When Australian advisers first arrived in South Vietnam in 1962, they encountered an American military machine gearing up to fight the war the way it had always fought wars: with massive firepower, aggressive maneuvers, and the unshakable belief that American military doctrine, forged in the victories of World War II and tempered in Korea, would prevail. Major General William Westmoreland, Commander of Military Assistance Command Vietnam (MACV), articulated this confidence in a 1965 briefing to visiting Pentagon officials: “We are going to out-guerrilla the guerrilla and out-ambush the ambush because we’re better equipped, better trained, and better led.”

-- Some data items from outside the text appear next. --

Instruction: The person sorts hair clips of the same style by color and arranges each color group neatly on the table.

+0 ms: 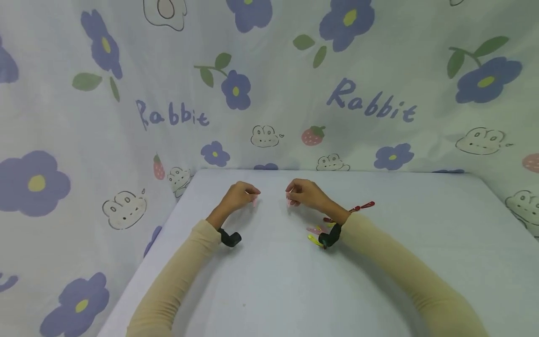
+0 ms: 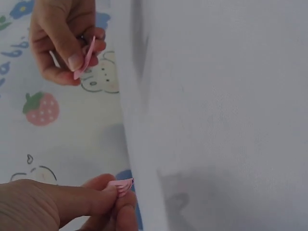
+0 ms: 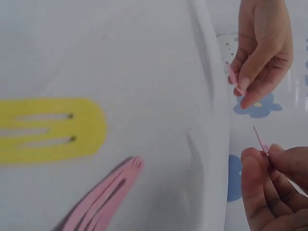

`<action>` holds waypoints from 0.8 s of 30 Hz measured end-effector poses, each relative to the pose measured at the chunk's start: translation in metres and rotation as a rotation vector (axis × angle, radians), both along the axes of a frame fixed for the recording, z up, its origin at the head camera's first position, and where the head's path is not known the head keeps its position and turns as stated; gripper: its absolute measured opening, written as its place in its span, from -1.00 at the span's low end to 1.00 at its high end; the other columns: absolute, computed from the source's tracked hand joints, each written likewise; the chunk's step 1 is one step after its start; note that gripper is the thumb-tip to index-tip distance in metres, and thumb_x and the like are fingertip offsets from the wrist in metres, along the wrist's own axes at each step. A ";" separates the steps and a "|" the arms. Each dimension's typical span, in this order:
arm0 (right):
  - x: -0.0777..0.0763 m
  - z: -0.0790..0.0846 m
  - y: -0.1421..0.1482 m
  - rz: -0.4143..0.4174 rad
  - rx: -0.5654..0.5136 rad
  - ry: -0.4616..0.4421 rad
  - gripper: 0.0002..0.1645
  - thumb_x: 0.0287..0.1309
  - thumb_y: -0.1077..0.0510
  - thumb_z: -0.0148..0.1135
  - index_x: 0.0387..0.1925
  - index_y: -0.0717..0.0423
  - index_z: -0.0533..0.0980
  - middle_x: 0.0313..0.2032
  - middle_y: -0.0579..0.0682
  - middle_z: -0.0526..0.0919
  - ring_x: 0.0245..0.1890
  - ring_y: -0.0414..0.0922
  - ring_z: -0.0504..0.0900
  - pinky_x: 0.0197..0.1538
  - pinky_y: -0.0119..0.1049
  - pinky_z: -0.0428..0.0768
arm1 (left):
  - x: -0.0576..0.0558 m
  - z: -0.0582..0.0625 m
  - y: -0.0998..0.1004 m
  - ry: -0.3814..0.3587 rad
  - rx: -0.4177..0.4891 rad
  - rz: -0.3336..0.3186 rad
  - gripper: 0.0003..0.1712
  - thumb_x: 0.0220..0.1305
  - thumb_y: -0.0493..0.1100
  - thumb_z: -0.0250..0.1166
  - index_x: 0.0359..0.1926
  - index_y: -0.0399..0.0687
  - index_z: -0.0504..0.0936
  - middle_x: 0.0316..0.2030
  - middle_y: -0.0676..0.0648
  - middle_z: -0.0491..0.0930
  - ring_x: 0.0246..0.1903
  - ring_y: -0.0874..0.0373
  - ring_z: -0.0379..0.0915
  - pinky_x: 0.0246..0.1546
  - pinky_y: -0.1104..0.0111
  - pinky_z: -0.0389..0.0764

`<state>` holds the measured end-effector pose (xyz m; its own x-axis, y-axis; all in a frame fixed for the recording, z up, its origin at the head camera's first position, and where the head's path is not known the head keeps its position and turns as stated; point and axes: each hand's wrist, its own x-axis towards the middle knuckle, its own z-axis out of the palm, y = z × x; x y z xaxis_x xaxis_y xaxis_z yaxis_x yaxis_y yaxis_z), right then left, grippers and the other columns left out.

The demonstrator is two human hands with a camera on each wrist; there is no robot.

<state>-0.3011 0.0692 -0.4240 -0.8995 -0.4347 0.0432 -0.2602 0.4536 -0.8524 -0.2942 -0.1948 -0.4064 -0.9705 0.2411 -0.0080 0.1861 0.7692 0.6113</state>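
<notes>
Above the far part of the table, my left hand [image 1: 237, 195] pinches a pink snap hair clip [image 2: 123, 186] between thumb and fingers. Facing it across a short gap, my right hand [image 1: 309, 193] pinches another pink snap hair clip [image 3: 260, 139]. Both clips are apart from each other, and the fingers cover part of each. Under the right wrist, a yellow hair clip [image 3: 91, 127] and a pink hair clip [image 3: 108, 192] lie on the table, large in the right wrist view.
Red hair clips [image 1: 367, 204] lie beyond the right forearm, and that arm partly hides the group of clips. The white table [image 1: 269, 281] ends at the back against a hanging cloth [image 1: 278, 84] printed with flowers and rabbits.
</notes>
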 end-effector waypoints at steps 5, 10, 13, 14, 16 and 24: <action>-0.004 -0.002 -0.014 0.006 -0.037 0.000 -0.88 0.30 0.23 0.28 -0.16 0.17 0.57 -0.35 0.06 0.70 -0.40 -0.15 0.70 -0.27 -0.33 0.69 | -0.002 -0.002 -0.002 0.035 -0.005 0.001 -0.76 0.31 -0.30 0.28 -0.04 -0.16 0.75 -0.09 -0.18 0.73 0.03 -0.07 0.57 0.00 0.12 0.55; -0.004 -0.001 -0.023 0.010 -0.110 -0.018 -0.89 0.28 0.28 0.29 -0.18 0.24 0.57 -0.34 0.10 0.68 -0.42 -0.15 0.72 -0.29 -0.31 0.71 | -0.006 -0.008 -0.002 0.029 0.017 0.023 -0.75 0.26 -0.28 0.33 -0.04 -0.18 0.73 -0.18 -0.16 0.72 -0.11 -0.02 0.57 -0.14 0.22 0.55; -0.005 -0.003 -0.031 0.004 -0.142 -0.062 -0.91 0.27 0.30 0.29 -0.21 0.25 0.57 -0.34 0.12 0.67 -0.43 -0.14 0.73 -0.28 -0.28 0.72 | -0.007 -0.011 -0.003 0.014 0.017 0.043 -0.80 0.26 -0.25 0.35 -0.09 -0.14 0.75 -0.18 -0.13 0.72 -0.11 0.00 0.56 -0.12 0.24 0.54; -0.005 -0.004 -0.033 0.002 -0.145 -0.073 -0.91 0.27 0.30 0.29 -0.21 0.24 0.57 -0.34 0.11 0.66 -0.43 -0.15 0.73 -0.28 -0.29 0.72 | -0.007 -0.012 -0.003 0.012 0.015 0.049 -0.82 0.27 -0.24 0.35 -0.11 -0.12 0.75 -0.18 -0.12 0.72 -0.10 0.00 0.56 -0.10 0.22 0.54; -0.007 -0.006 -0.039 -0.005 -0.144 -0.088 -0.91 0.27 0.29 0.29 -0.22 0.24 0.57 -0.33 0.10 0.65 -0.44 -0.15 0.73 -0.28 -0.29 0.72 | -0.008 -0.013 -0.004 0.015 0.012 0.059 -0.85 0.27 -0.24 0.36 -0.15 -0.10 0.76 -0.17 -0.11 0.72 -0.09 0.00 0.56 -0.06 0.19 0.53; -0.009 -0.012 -0.060 -0.020 -0.079 -0.090 -0.92 0.26 0.27 0.31 -0.23 0.21 0.58 -0.31 0.08 0.66 -0.44 -0.16 0.72 -0.29 -0.30 0.71 | -0.008 -0.017 -0.006 0.036 -0.004 0.061 -0.84 0.25 -0.27 0.32 -0.16 -0.14 0.75 -0.21 -0.14 0.70 -0.18 0.02 0.53 -0.15 0.23 0.52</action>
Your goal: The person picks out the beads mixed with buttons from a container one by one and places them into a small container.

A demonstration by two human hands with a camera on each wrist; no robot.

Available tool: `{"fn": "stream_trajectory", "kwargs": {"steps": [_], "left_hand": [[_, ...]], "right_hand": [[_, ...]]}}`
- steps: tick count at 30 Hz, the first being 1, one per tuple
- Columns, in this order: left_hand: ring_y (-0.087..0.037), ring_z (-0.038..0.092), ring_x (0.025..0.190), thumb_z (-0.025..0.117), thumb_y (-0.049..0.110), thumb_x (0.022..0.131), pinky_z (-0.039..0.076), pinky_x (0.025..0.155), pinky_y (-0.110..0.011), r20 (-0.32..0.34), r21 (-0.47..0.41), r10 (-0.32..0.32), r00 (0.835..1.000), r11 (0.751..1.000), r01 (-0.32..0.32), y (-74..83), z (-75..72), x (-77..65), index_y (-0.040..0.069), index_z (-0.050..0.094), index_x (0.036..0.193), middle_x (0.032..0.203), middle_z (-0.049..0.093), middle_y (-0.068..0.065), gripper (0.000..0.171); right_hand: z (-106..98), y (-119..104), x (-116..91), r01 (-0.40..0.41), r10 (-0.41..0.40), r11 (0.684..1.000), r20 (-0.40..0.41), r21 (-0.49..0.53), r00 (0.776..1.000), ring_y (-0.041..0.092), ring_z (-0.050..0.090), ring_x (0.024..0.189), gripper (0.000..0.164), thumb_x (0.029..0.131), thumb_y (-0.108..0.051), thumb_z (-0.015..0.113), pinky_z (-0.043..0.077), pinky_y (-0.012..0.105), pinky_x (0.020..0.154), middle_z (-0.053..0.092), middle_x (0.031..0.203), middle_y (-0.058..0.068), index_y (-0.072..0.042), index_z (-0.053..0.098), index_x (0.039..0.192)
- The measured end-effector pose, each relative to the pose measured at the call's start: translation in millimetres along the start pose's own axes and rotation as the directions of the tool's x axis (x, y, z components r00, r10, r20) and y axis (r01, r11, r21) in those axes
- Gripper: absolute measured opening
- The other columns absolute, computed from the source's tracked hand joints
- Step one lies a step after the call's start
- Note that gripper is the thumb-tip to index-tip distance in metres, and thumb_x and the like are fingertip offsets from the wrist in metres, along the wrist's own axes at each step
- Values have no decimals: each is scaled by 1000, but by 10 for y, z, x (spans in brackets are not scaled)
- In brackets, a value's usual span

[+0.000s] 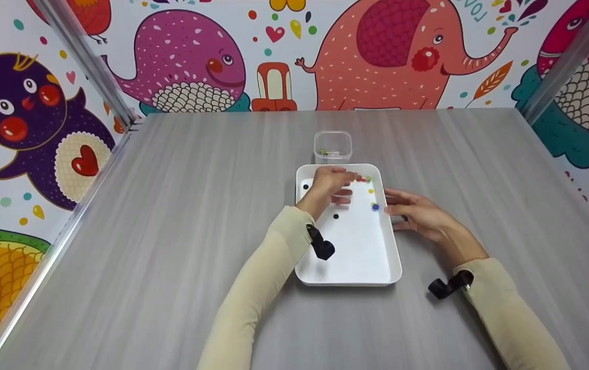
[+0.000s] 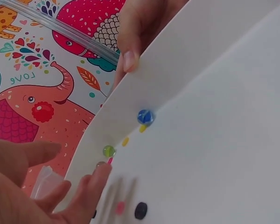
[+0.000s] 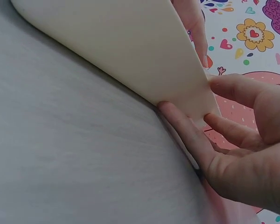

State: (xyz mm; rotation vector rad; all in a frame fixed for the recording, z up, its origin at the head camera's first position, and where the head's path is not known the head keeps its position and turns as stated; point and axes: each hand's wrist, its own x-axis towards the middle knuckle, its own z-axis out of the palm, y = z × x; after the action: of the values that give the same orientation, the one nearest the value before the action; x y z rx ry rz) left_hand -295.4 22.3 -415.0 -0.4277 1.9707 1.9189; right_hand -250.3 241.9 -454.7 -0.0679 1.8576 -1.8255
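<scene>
A white rectangular tray (image 1: pixel 361 252) lies on the table. My left hand (image 1: pixel 329 184) hovers over its far end, fingers extended. In the left wrist view, one fingertip is right at a brownish marble (image 2: pixel 101 164) by the tray wall, close to a green marble (image 2: pixel 109 151). A blue marble (image 1: pixel 375 207) sits along the right wall beside small yellow pieces (image 1: pixel 371 191). Black round pieces (image 1: pixel 336 216) lie on the tray floor. At the right wall is my right hand (image 1: pixel 423 218), its fingertips touching the outer side (image 3: pixel 126 56) and rim.
A clear plastic box (image 1: pixel 343 158) with a few small coloured items stands just behind the tray. The grey table (image 1: pixel 197 216) extends on both sides, bordered by printed panels with cartoon animals (image 1: pixel 387 56) and metal posts (image 1: pixel 562 67).
</scene>
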Motion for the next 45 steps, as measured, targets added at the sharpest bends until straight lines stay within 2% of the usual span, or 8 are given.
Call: {"fn": "stream_trajectory", "kwargs": {"steps": [8,15,20,24,29,35,41,45], "left_hand": [[-31,74,99,73,16,90,65,70,-34,-54,78,-17,998,997,21,-1,80,41,5,65,120,117,72,-17,33],[-32,74,101,72,16,91,64,83,-41,-32,98,-21,999,995,24,27,97,68,4,70,114,117,72,-18,26],[-32,75,99,71,15,91,64,84,-42,-8,82,-15,1000,996,16,32,114,83,3,71,111,116,72,-19,23],[-27,76,87,71,15,90,65,78,-39,-8,96,-14,1000,995,15,38,123,107,4,74,105,112,74,-17,19],[-21,74,74,72,15,89,65,70,-37,-47,81,-25,999,996,28,32,132,134,5,74,100,106,76,-14,14],[-22,76,75,72,15,90,64,65,-34,-64,68,-25,998,997,29,17,159,147,5,73,98,101,77,-14,13],[-20,75,68,72,14,89,63,59,-32,-104,81,-26,994,996,35,-2,171,158,5,74,93,96,78,-13,10],[-22,77,71,72,13,89,63,58,-33,-108,79,-14,994,997,22,-13,178,169,4,74,92,95,78,-14,10]], "right_hand": [[-1,5,-2,1,-1,1000,13,1,1000,8,63,110,75,99,-9,60,60,33,91,19,165,23,-1,17,159],[-6,14,-5,6,-6,1000,12,8,1000,7,63,109,75,98,-9,60,60,32,90,19,165,23,0,17,159],[-16,21,-3,20,-20,1000,20,0,1000,7,61,112,74,98,-8,60,60,32,90,20,165,23,0,18,159],[-25,16,-2,19,-19,1000,16,0,1000,7,60,113,74,98,-8,59,60,31,90,19,165,23,0,16,159],[-23,-8,9,16,-16,1000,27,-5,1000,8,60,114,75,99,-10,60,60,32,92,18,166,21,0,17,159],[-23,-12,14,17,-16,1000,20,-5,1000,9,60,114,75,98,-9,60,60,34,92,18,166,20,-1,17,159],[-18,12,15,21,-21,1000,32,8,999,9,61,114,76,98,-9,61,60,34,93,18,166,22,0,16,159],[-20,23,9,25,-25,1000,29,11,999,9,62,113,75,98,-8,60,60,34,92,19,165,22,0,17,159]]}}
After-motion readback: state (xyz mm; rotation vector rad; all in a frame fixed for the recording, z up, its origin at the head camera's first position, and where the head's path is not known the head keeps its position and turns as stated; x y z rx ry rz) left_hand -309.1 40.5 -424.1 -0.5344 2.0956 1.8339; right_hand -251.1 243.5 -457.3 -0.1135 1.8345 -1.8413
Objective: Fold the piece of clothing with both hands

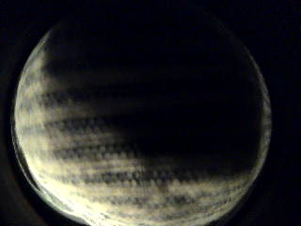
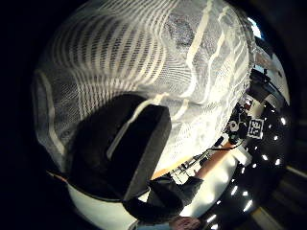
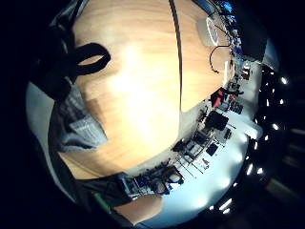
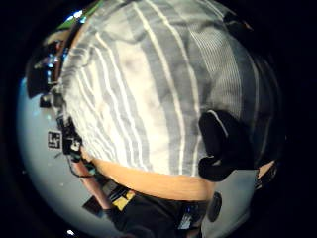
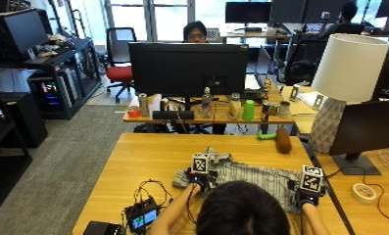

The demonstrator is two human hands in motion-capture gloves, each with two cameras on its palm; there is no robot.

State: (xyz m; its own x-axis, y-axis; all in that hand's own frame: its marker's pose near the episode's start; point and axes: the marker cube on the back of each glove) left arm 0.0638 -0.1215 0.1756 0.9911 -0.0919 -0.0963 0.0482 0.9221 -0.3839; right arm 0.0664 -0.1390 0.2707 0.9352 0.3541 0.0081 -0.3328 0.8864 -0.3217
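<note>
Garment: grey striped shirt [image 5: 246,177] lies spread on the wooden table [image 5: 148,156].
Left hand [image 5: 197,183]: fingers pinch its left edge.
Right hand [image 5: 306,194]: fingers grip its right edge.

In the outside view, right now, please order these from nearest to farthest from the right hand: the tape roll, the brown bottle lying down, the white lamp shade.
From the right hand:
1. Tape roll, on the table just to its right.
2. Brown bottle, lying farther up the table.
3. White lamp shade, highest and farthest back, at the right.
</note>
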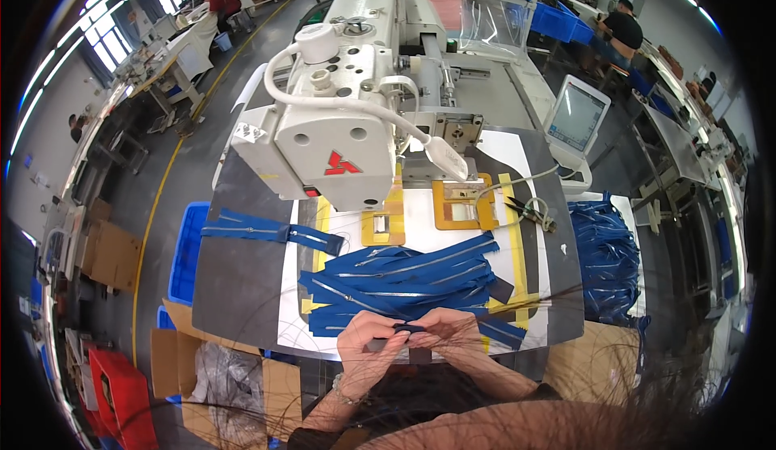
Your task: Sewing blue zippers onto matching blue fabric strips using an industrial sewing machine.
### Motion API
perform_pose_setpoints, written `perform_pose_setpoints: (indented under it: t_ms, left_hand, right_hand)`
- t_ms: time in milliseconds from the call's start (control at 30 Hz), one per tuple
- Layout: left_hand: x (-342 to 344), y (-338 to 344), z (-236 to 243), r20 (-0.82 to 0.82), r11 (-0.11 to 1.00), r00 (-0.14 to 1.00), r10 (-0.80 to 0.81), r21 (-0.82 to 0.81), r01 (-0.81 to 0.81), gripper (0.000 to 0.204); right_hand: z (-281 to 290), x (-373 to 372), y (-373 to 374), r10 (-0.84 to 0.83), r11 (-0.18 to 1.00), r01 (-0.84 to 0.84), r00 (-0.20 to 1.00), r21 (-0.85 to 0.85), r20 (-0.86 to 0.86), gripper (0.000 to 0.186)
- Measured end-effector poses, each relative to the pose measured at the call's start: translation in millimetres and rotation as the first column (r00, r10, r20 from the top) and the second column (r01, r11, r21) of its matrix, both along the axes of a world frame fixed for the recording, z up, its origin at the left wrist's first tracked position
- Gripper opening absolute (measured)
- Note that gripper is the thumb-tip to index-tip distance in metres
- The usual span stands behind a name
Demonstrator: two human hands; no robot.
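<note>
My left hand (370,342) and my right hand (444,333) meet at the front edge of the worktable, fingers pinched together. Between their fingertips is a small dark navy piece, perhaps folded fabric (410,328); the fingers cover much of it. Just beyond the hands lies a loose pile of blue zippers (396,276) with silvery teeth. Further left, a few blue zippers (263,228) stretch across the table's grey surface. A small dark patch (501,290) sits at the pile's right end.
A white industrial sewing machine (339,139) stands over the table, with yellow-framed plates (462,222) beneath. Dark-handled snips (529,214) lie near a cable. At right are a screen (579,114) and more zippers (602,260). A blue bin (187,248) and cardboard box (283,397) stand left.
</note>
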State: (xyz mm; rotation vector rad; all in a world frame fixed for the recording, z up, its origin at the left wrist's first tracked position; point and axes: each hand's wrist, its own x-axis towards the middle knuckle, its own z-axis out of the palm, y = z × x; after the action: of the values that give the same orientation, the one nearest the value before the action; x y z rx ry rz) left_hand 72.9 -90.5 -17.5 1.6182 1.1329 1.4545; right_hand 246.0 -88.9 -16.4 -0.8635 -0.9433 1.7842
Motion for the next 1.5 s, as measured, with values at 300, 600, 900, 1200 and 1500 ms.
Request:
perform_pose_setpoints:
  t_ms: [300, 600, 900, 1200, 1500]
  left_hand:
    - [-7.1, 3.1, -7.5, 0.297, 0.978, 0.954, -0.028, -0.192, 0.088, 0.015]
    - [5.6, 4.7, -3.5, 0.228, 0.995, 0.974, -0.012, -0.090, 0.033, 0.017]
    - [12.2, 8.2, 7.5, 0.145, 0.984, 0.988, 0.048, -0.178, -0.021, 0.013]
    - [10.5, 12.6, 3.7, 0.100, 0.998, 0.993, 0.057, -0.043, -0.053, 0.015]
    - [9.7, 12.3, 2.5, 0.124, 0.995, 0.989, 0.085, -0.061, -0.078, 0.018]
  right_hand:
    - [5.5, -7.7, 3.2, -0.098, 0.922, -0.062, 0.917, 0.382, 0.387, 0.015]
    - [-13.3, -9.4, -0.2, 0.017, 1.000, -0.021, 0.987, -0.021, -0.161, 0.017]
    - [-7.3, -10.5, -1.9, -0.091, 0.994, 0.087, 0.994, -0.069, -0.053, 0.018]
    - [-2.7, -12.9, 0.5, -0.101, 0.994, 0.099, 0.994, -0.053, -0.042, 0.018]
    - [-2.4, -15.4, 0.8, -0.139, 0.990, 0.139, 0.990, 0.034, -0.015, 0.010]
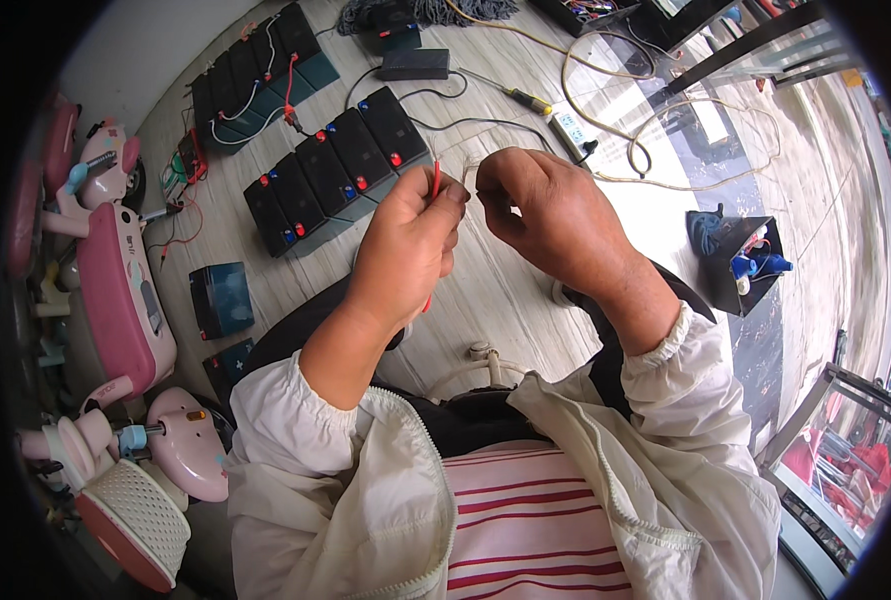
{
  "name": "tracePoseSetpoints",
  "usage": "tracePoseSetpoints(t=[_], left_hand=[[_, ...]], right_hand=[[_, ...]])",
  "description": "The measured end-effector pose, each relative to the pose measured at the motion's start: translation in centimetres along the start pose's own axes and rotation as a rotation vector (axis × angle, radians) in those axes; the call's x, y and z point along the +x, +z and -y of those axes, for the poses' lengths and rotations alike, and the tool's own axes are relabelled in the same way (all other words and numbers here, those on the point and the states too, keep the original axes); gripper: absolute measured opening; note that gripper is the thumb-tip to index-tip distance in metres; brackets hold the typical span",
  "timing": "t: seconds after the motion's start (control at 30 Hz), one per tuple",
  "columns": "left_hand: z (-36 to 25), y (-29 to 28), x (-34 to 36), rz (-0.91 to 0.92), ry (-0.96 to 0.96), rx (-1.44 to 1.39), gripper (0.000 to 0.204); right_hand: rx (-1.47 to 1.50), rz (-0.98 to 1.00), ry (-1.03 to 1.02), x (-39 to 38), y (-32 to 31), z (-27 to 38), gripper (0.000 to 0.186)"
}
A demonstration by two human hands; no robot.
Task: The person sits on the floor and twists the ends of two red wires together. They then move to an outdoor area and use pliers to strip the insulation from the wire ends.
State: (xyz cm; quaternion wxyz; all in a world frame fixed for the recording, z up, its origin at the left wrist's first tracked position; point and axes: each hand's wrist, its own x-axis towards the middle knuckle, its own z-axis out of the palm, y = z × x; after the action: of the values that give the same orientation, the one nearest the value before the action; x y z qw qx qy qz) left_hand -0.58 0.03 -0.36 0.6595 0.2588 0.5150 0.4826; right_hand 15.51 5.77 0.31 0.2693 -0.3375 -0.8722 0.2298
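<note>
My left hand [405, 235] is closed in a pinch on a short red wire [436, 180], whose upper end stands above the thumb and whose lower end shows below the palm. Close beside it, my right hand [560, 215] is bent with thumb and forefinger pressed together. Thin pale strands show by its fingertips, but what it holds is too small to make out. Just beyond the left hand lies a row of black batteries [317, 175] with red and blue terminals. Farther back, a second battery row [250, 85] is joined by white and red wires.
Two loose batteries [221, 298] lie near my left knee. A black power adapter [414, 65], a yellow-handled screwdriver [531, 102] and a power strip [571, 135] lie ahead among cables. Pink children's vehicles [115, 290] line the left. A black box [743, 270] stands at right.
</note>
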Motion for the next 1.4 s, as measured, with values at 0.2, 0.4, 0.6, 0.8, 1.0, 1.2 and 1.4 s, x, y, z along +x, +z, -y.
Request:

His search and destroy strategy relied on helicopter mobility, artillery support, and aggressive patrolling to find enemy forces and annihilate them through superior firepower. The math seemed simple: kill more of them than they can replace, and eventually they’ll quit.

American infantry doctrine emphasized movement to contact—aggressive patrolling designed to provoke enemy engagement, then using supporting arms to destroy the enemy force. Units moved in column formation through likely enemy areas with point elements designed to trigger ambushes so that the main body could maneuver and overwhelm the enemy position. It was a doctrine that had worked against the Wehrmacht in France and against Chinese forces in Korea.

Lieutenant Colonel Henry “Gunfighter” Emerson, commanding the Second Battalion, 500th Infantry, expressed the prevailing American attitude: “We’re going to go out there and find Charlie. And when we find him, we’re going to kill him. That’s what infantrymen do—close with and destroy the enemy.”

The problem—one that wouldn’t become fully apparent until much later—was that the Viet Cong and North Vietnamese Army weren’t fighting to hold ground or win battles. They were fighting to survive long enough to make America quit. And they had spent years perfecting the art of survival against the French, who had employed similar tactics with similar confidence.

Patterns in the Jungle

Initial American patrols in 1965 to 1966 followed predictable patterns. Companies would helicopter into landing zones at dawn, sweep through grid squares on maps, then extract before nightfall.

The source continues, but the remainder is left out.